Sí, estoy viendo la quinta temporada. Tranquilos. Pueden seguir leyendo aquellos que temen que desvele detalles de la actual vida de Don Draper. La letra con sangre entra y ya aprendí a no soltar prenda tras haber pecado de bocazas con Match Point, la última gran película de Woody Allen. Una lectora me llamó “spoiler”. La traducción literal de spoiler en castellano es “hijaputa que cuenta el final de las películas”. Esta lectora, para mi desgracia, no sabía inglés. Por tanto, aprendida la lección, más que hablar del argumento, me voy a perder por caminos de sociología improvisada de los que no sé si saldré con brío.
Es tal la fiebre que está provocando esta serie situada en el Nueva York de los sesenta que los profesores universitarios se han lanzado a analizar las razones de su influencia. Son varias las académicas que me han mostrado su irritación por considerar que la serie está contagiando, con la malignidad de un virus, una nostalgia no ya de un mero aspecto estético, sino de las relaciones desiguales que mantenían entonces hombres y mujeres. Hmmm. Les confieso algo: en estos tiempos en que las mujeres afirman conocer bien el alma femenina por el hecho de ser mujeres, yo me atormento por no llegar a entender demasiado a mis congéneres.
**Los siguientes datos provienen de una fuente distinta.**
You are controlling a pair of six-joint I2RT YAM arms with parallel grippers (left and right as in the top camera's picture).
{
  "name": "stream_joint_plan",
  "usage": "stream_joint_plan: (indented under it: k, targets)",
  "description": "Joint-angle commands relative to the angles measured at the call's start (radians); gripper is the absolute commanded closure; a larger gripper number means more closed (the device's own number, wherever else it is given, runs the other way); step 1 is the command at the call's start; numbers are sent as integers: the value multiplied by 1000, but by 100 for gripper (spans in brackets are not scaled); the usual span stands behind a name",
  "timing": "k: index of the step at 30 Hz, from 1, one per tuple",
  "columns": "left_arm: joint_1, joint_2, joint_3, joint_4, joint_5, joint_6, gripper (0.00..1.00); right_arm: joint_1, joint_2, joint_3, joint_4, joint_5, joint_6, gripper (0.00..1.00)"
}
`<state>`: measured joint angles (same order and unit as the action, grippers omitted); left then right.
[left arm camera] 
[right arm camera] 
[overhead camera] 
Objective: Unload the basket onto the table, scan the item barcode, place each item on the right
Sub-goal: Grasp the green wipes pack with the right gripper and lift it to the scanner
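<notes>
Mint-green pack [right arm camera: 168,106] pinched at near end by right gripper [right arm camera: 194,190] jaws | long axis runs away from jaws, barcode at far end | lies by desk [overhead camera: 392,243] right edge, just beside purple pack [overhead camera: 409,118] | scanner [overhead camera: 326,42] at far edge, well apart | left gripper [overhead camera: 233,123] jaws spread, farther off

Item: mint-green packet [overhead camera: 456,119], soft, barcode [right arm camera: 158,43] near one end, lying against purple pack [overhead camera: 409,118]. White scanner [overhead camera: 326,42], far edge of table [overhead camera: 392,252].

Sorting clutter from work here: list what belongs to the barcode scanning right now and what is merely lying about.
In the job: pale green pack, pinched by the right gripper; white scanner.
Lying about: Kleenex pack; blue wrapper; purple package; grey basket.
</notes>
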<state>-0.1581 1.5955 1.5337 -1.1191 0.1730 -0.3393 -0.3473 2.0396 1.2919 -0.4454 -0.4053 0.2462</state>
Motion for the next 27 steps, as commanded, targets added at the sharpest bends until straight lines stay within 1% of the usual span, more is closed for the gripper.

Digo esto porque mientras las estudiosas ven en la serie el peligro de que la nostalgia degenere en una corriente reaccionaria que lleve a las espectadoras a desear que las maltraten sus jefes y maridos, las mujeres reales, las que se sientan frente al televisor no en su condición de expertas, sino de simples espectadoras, aman a ese hombre infiel, de oscuro pasado, desconsiderado y de fondo dulce. Y como se supone que ellas, las simples espectadoras, las que no son académicas, saben distinguir entre realidad y ficción, son capaces de imitar aquello de la serie que es extrapolable al presente, los vestidos rojos, las curvas, los pantalones pesqueros, la bisutería y el rabillo en el ojo, y consideran las relaciones denigrantes entre hombres y mujeres, entre heteros y gais, entre blancos y negros, como parte indispensable de ese objetivo realista que persigue la serie. A menudo, a los expertos en exceso ideologizados les falta contar con el elemento humano. Cuando una mujer se convierte en espectadora de las andanzas de ese hombre atormentado al que cualquiera quisiera consolar (al menos por una noche), no desea en absoluto que ese hombre se comporte como su pareja. Si a nuestra pareja le exigimos fidelidad, a Don Draper lo que le pedimos es que sea un randa.
Es tal la fiebre que está provocando ‘Mad men’, que los profesores universitarios analizan por qué influye tanto
Ay, pasamos la vida denunciando la tendencia de los hombres a considerarnos menores de edad (aunque hayamos llegado al medio siglo) y en ocasiones son nuestras hipotéticas defensoras las que nos colocan en tan humillante posición. He aquí una espectadora que detesta ser engañada en la vida real, pero que gruñe si ese hombre, Don, se refugia en brazos de una sola mujer. He aquí una espectadora que ama las tetas de Cristina Hendrix, lo cual no significa que defienda una sociedad en la que las mujeres tengan que abrirse el escote para conseguir un ascenso. He aquí una espectadora que abandona sus principios cuando Don aparece en pantalla. La imaginación es contradictoria y subversiva. Y algo tiene Don que los actores jóvenes habían perdido y que las espectadoras hemos recuperado.